TASK DETAILS: Every line below should be given again without alteration.
━━━━━ DATASET EXTRACT ━━━━━
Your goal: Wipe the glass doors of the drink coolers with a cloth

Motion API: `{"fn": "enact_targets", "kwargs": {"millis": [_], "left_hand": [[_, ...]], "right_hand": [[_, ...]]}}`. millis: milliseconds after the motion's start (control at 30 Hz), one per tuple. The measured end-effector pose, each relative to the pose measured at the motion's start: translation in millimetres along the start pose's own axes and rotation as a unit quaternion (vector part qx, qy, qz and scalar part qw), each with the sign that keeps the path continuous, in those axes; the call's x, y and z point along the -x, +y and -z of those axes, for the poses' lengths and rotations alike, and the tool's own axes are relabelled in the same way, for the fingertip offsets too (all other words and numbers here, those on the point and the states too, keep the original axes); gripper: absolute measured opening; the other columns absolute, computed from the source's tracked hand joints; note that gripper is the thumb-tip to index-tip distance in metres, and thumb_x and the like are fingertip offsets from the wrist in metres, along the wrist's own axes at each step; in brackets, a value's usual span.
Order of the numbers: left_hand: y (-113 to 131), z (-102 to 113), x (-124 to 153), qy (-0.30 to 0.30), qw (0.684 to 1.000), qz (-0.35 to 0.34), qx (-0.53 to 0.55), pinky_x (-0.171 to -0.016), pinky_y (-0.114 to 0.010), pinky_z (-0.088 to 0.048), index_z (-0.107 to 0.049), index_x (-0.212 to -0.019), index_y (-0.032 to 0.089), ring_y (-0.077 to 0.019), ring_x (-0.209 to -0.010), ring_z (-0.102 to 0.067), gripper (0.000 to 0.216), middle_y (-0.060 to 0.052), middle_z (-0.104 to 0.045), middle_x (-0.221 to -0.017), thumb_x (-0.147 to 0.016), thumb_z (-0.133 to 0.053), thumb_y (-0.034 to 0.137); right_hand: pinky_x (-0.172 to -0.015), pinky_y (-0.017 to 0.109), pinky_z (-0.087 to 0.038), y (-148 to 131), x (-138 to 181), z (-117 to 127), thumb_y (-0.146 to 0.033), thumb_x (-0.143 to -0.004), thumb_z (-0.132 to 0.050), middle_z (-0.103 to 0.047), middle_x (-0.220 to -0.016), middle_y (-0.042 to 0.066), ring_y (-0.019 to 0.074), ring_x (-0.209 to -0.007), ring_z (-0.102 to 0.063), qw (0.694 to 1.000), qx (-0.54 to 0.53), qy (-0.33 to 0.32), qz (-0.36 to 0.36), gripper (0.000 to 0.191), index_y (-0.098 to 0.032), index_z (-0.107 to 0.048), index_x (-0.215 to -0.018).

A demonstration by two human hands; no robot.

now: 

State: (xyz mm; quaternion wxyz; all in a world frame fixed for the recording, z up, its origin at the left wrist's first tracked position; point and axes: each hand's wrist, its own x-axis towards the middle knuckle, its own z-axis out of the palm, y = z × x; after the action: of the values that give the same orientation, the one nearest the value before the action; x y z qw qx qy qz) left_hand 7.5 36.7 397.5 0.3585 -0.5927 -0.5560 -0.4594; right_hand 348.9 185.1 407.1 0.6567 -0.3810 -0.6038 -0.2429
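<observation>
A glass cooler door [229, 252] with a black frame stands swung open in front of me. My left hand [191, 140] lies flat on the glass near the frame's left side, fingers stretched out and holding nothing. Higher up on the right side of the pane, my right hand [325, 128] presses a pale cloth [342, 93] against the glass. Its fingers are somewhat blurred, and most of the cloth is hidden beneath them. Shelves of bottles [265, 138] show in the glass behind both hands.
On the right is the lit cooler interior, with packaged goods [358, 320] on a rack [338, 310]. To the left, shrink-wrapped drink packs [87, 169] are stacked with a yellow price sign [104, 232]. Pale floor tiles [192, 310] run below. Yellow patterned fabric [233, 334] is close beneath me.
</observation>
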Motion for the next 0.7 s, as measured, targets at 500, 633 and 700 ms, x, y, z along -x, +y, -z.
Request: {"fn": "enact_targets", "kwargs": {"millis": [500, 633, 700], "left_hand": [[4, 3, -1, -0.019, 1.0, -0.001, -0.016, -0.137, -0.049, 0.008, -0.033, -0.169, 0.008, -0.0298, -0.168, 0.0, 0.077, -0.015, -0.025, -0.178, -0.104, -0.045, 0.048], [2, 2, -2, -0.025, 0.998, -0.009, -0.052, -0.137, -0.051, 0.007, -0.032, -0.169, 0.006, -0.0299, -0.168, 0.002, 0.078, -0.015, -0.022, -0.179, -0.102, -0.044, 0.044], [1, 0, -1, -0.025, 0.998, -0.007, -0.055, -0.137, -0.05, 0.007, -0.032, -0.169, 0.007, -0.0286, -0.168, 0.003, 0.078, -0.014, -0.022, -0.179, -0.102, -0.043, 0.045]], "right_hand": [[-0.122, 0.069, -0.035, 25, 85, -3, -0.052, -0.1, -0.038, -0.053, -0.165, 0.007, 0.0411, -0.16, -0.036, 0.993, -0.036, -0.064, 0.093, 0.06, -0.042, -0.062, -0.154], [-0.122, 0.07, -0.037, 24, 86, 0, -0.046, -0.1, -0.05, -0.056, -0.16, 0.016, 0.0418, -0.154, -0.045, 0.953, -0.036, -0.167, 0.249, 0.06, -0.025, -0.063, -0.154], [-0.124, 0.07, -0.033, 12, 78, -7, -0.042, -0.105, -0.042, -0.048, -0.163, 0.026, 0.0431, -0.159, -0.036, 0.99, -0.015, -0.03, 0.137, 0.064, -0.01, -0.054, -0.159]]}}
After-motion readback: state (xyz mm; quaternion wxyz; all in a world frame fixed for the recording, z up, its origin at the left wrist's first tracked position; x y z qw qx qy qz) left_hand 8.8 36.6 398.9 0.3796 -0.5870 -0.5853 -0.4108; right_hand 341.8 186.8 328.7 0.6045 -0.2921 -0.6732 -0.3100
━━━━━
ANSWER SECTION:
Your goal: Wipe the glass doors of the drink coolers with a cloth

Motion API: `{"fn": "enact_targets", "kwargs": {"millis": [_], "left_hand": [[_, ...]], "right_hand": [[_, ...]]}}`. millis: milliseconds after the motion's start (control at 30 Hz), one per tuple. The measured end-effector pose, each relative to the pose measured at the motion's start: translation in millimetres along the start pose's own axes and rotation as a unit quaternion (vector part qx, qy, qz and scalar part qw), each with the sign that keeps the path continuous, in those axes; the call's x, y and z point along the -x, +y and -z of those axes, for the poses' lengths and rotations alike, and the tool's own axes are relabelled in the same way, for the fingertip offsets too (all other words and numbers here, those on the point and the states too, keep the original axes); gripper: absolute measured opening; the other columns absolute, computed from the source's tracked hand joints; note that gripper is the thumb-tip to index-tip distance in metres, and thumb_x and the like are fingertip offsets from the wrist in metres, along the wrist's own axes at each step; in brackets, a value's usual span.
Order of the numbers: left_hand: y (-113 to 131), z (-102 to 113), x (-124 to 153), qy (-0.30 to 0.30), qw (0.684 to 1.000), qz (-0.35 to 0.34), qx (-0.53 to 0.55), pinky_x (-0.171 to -0.016), pinky_y (-0.114 to 0.010), pinky_z (-0.088 to 0.048), index_z (-0.107 to 0.049), index_x (-0.212 to -0.019), index_y (-0.032 to 0.089), ring_y (-0.077 to 0.019), ring_x (-0.209 to -0.010), ring_z (-0.102 to 0.067), gripper (0.000 to 0.216), middle_y (-0.060 to 0.052), middle_z (-0.104 to 0.045), middle_x (-0.221 to -0.017), thumb_x (-0.147 to 0.016), thumb_z (-0.133 to 0.053), thumb_y (-0.034 to 0.137); right_hand: pinky_x (-0.172 to -0.015), pinky_y (-0.017 to 0.109), pinky_z (-0.087 to 0.038), y (-148 to 131), x (-138 to 181), z (-117 to 127), thumb_y (-0.146 to 0.033), thumb_x (-0.143 to -0.004), thumb_z (-0.132 to 0.050), middle_z (-0.103 to 0.047), middle_x (-0.220 to -0.016), middle_y (-0.042 to 0.066), ring_y (-0.019 to 0.074), ring_x (-0.209 to -0.007), ring_z (-0.102 to 0.063), qw (0.694 to 1.000), qx (-0.54 to 0.53), qy (-0.33 to 0.32), qz (-0.36 to 0.36), gripper (0.000 to 0.191), index_y (-0.098 to 0.032), index_z (-0.107 to 0.048), index_x (-0.215 to -0.018).

A demonstration by two human hands; no robot.

now: 

State: (xyz mm; quaternion wxyz; all in a world frame fixed for the recording, z up, its origin at the left wrist's first tracked position; point and axes: each hand's wrist, its own x-axis towards the middle knuckle, its own z-axis out of the palm, y = z × x; after the action: of the values that give the same orientation, the one nearest the value before the action; x y z qw qx qy qz) left_hand 7.5 36.7 397.5 0.3585 -0.5927 -0.5560 -0.4594; right_hand 348.9 185.1 407.1 0.6567 -0.3810 -0.6038 -0.2429
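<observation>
A glass cooler door [229, 252] with a black frame stands swung open in front of me. My left hand [191, 140] lies flat on the glass near the frame's left side, fingers stretched out and holding nothing. Higher up on the right side of the pane, my right hand [325, 128] presses a pale cloth [342, 93] against the glass. Its fingers are somewhat blurred, and most of the cloth is hidden beneath them. Shelves of bottles [265, 138] show in the glass behind both hands.
On the right is the lit cooler interior, with packaged goods [358, 320] on a rack [338, 310]. To the left, shrink-wrapped drink packs [87, 169] are stacked with a yellow price sign [104, 232]. Pale floor tiles [192, 310] run below. Yellow patterned fabric [233, 334] is close beneath me.
</observation>
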Motion for the next 0.7 s, as measured, targets at 500, 633 and 700 ms, x, y, z along -x, +y, -z.
Request: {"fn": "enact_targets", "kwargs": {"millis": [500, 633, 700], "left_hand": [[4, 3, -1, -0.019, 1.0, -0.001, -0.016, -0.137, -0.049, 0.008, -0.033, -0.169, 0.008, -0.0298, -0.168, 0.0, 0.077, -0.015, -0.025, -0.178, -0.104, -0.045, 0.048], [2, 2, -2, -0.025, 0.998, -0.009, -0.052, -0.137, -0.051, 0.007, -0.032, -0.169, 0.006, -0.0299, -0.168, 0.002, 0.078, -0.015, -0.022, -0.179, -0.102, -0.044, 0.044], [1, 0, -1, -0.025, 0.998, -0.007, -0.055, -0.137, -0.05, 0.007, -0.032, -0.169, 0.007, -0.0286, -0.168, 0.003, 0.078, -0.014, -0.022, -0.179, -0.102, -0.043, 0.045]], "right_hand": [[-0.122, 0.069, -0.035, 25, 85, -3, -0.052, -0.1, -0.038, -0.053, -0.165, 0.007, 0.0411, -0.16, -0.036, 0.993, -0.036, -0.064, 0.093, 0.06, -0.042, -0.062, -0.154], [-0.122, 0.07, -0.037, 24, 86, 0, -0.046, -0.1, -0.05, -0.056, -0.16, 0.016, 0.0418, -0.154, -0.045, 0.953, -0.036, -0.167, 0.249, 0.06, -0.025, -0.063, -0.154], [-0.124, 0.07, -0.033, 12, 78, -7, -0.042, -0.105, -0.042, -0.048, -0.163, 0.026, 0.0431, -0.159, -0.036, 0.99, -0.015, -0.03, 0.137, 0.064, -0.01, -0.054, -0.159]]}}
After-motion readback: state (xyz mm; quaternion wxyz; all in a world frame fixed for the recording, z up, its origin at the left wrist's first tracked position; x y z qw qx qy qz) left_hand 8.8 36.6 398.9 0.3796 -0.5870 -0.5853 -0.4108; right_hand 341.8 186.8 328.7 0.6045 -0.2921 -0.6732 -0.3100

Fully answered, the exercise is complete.